• **Assignment**:
Copy the listing that follows exactly. Its pictures do not belong in the copy.

• **Dataset section**:
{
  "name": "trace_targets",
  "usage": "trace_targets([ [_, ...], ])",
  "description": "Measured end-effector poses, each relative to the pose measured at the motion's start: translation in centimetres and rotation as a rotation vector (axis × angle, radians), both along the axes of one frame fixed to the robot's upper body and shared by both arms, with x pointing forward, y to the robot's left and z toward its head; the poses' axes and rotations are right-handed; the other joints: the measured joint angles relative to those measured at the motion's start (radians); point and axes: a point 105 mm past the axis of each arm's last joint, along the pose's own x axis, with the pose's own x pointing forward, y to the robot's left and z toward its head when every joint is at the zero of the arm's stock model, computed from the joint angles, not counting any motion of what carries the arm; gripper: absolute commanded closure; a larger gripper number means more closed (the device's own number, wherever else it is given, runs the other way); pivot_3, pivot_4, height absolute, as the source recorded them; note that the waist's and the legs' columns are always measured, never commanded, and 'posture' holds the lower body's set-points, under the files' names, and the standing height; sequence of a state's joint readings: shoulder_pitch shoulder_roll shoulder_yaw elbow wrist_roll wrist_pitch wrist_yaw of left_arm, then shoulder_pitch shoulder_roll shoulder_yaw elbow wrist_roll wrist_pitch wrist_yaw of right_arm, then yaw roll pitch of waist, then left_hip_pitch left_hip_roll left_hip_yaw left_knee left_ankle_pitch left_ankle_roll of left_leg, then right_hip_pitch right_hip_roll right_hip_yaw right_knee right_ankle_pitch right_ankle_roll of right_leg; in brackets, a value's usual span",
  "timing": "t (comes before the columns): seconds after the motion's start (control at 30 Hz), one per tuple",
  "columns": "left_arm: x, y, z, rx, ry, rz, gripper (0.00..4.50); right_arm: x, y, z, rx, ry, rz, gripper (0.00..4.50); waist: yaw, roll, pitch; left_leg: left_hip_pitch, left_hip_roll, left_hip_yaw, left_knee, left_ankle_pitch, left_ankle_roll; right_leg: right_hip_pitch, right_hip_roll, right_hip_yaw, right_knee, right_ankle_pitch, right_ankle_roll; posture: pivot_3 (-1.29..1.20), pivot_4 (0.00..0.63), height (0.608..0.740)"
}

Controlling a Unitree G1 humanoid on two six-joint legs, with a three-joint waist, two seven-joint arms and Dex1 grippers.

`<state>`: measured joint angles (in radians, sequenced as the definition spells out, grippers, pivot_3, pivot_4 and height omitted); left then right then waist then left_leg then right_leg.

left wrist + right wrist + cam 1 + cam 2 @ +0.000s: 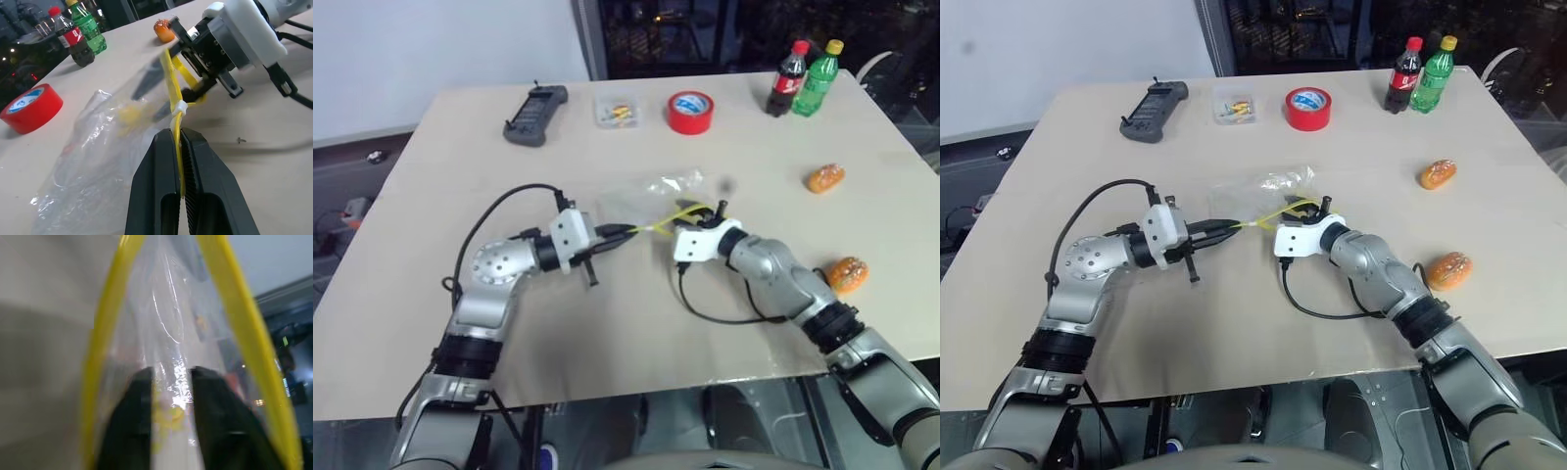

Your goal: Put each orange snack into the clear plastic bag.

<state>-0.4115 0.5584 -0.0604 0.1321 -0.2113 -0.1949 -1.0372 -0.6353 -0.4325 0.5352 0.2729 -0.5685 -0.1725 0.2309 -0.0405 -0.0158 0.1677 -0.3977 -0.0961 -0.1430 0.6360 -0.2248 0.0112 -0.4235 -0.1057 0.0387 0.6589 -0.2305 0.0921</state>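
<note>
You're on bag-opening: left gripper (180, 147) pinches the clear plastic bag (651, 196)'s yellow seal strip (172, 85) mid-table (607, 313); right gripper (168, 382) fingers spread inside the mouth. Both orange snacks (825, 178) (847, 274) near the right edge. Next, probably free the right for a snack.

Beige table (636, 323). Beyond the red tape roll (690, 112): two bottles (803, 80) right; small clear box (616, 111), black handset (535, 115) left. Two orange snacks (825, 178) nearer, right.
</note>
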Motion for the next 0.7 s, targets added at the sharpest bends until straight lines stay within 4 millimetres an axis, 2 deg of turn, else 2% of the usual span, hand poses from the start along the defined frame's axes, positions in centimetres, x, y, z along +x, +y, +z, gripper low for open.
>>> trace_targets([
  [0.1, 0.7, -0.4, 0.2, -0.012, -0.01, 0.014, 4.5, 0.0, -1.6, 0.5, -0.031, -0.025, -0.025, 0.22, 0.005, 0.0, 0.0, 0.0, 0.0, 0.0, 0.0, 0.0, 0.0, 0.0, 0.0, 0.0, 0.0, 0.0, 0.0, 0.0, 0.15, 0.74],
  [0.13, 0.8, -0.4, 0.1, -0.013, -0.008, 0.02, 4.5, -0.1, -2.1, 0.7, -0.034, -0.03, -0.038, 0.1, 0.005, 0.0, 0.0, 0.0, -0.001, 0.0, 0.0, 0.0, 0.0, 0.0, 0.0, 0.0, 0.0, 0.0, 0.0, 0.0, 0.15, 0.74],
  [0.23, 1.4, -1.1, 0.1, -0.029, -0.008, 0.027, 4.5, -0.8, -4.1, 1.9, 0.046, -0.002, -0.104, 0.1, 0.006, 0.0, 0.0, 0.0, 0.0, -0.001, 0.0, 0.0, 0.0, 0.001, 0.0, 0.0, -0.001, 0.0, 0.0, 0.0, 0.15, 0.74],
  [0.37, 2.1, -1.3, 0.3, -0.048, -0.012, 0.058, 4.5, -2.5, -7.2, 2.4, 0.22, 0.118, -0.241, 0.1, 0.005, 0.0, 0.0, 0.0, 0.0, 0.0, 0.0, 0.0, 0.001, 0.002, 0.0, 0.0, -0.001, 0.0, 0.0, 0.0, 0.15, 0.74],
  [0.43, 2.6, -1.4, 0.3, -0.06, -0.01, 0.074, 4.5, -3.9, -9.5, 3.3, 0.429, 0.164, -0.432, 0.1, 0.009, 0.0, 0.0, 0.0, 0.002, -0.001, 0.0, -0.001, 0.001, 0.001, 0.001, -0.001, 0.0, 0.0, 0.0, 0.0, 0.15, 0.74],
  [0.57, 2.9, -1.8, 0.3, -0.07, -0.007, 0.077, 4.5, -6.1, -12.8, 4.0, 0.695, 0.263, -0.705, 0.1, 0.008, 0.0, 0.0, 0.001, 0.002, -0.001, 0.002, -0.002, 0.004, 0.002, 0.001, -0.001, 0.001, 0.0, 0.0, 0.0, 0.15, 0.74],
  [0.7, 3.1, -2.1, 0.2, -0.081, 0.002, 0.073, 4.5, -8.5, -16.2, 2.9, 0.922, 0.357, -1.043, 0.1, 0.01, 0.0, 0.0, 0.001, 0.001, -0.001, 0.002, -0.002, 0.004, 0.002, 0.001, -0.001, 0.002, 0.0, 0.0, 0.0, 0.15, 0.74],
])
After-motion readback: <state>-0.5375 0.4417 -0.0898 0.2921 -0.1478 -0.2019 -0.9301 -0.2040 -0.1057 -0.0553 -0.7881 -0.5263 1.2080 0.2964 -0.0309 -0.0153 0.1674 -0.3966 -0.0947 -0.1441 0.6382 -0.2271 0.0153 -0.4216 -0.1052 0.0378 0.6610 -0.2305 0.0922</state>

• **Answer section**:
{
  "name": "trace_targets",
  "usage": "trace_targets([ [_, ...], ])",
  "description": "Measured end-effector poses, each relative to the pose measured at the motion's start: translation in centimetres and rotation as a rotation vector (axis × angle, radians), both along the axes of one frame fixed to the robot's upper body and shared by both arms, with x pointing forward, y to the robot's left and z toward its head; the poses' axes and rotations are right-handed; the other joints: the measured joint angles relative to those measured at the motion's start (radians); point and axes: a point 105 mm past the axis of each arm's last joint, along the pose's own x axis, with the pose's own x pointing forward, y to the robot's left and z toward its head when every joint is at the zero of the arm's stock model, computed from the joint angles, not counting any motion of what carries the arm; gripper: absolute commanded closure; a larger gripper number means more closed (the device's own number, wherever else it is given, runs the other way); pivot_3, pivot_4, height absolute, as the source recorded them; note that the waist's and the legs' columns are always measured, never commanded, and 'posture' holds the lower body's set-points, under the files' names, and the standing height; sequence of a state's joint readings: shoulder_pitch shoulder_roll shoulder_yaw elbow wrist_roll wrist_pitch wrist_yaw of left_arm, then shoulder_pitch shoulder_roll shoulder_yaw elbow wrist_roll wrist_pitch wrist_yaw of right_arm, then yaw roll pitch of waist, then left_hip_pitch left_hip_roll left_hip_yaw left_knee left_ankle_pitch left_ankle_roll of left_leg, then right_hip_pitch right_hip_roll right_hip_yaw right_knee right_ankle_pitch right_ankle_roll of right_leg; in brackets, a value's usual span",
  "timing": "t (comes before the columns): seconds after the motion's start (control at 30 Hz), one per tuple",
  "columns": "left_arm: x, y, z, rx, ry, rz, gripper (0.00..4.50); right_arm: x, y, z, rx, ry, rz, gripper (0.00..4.50); waist: yaw, roll, pitch; left_leg: left_hip_pitch, left_hip_roll, left_hip_yaw, left_knee, left_ankle_pitch, left_ankle_roll; right_leg: right_hip_pitch, right_hip_roll, right_hip_yaw, right_knee, right_ankle_pitch, right_ankle_roll; posture: pivot_3 (-1.29..1.20), pivot_4 (0.00..0.63), height (0.608..0.740)"
}

Controlling a Unitree G1 humanoid on two six-joint legs, with a three-joint waist, two seven-joint arms and Dex1 grippers.

`<state>`: measured joint angles (in radians, sequenced as the definition spells out, grippers, pivot_3, pivot_4 and height omitted); left then right then waist then left_leg then right_leg.

left wrist + right wrist + cam 1 + cam 2 @ +0.000s: 

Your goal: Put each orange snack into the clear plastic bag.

<state>-0.4115 0.5584 -0.0604 0.1321 -0.2113 -0.1949 -1.0372 -0.6353 -0.4325 0.5352 0.2729 -0.5685 -0.1725 0.2309 -0.0405 -0.0158 0.1677 -0.3977 -0.0961 -0.1430 0.6360 -0.2248 0.0112 -0.4235 -0.1057 0.0387 0.6589 -0.2305 0.0921</state>
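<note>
You're on bag-opening: left gripper (180, 147) pinches the clear plastic bag (651, 196)'s yellow seal strip (172, 85) mid-table (607, 313); right gripper (168, 382) fingers spread inside the mouth. Both orange snacks (825, 178) (847, 274) near the right edge. Next, probably free the right for a snack.

Beige table (636, 323). Beyond the red tape roll (690, 112): two bottles (803, 80) right; small clear box (616, 111), black handset (535, 115) left. Two orange snacks (825, 178) nearer, right.
</note>
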Motion for the next 0.7 s, targets added at the sharpest bends until straight lines stay within 4 millimetres an axis, 2 deg of turn, else 2% of the usual span, hand poses from the start along the defined frame's axes, positions in centimetres, x, y, z along +x, +y, +z, gripper low for open.
>>> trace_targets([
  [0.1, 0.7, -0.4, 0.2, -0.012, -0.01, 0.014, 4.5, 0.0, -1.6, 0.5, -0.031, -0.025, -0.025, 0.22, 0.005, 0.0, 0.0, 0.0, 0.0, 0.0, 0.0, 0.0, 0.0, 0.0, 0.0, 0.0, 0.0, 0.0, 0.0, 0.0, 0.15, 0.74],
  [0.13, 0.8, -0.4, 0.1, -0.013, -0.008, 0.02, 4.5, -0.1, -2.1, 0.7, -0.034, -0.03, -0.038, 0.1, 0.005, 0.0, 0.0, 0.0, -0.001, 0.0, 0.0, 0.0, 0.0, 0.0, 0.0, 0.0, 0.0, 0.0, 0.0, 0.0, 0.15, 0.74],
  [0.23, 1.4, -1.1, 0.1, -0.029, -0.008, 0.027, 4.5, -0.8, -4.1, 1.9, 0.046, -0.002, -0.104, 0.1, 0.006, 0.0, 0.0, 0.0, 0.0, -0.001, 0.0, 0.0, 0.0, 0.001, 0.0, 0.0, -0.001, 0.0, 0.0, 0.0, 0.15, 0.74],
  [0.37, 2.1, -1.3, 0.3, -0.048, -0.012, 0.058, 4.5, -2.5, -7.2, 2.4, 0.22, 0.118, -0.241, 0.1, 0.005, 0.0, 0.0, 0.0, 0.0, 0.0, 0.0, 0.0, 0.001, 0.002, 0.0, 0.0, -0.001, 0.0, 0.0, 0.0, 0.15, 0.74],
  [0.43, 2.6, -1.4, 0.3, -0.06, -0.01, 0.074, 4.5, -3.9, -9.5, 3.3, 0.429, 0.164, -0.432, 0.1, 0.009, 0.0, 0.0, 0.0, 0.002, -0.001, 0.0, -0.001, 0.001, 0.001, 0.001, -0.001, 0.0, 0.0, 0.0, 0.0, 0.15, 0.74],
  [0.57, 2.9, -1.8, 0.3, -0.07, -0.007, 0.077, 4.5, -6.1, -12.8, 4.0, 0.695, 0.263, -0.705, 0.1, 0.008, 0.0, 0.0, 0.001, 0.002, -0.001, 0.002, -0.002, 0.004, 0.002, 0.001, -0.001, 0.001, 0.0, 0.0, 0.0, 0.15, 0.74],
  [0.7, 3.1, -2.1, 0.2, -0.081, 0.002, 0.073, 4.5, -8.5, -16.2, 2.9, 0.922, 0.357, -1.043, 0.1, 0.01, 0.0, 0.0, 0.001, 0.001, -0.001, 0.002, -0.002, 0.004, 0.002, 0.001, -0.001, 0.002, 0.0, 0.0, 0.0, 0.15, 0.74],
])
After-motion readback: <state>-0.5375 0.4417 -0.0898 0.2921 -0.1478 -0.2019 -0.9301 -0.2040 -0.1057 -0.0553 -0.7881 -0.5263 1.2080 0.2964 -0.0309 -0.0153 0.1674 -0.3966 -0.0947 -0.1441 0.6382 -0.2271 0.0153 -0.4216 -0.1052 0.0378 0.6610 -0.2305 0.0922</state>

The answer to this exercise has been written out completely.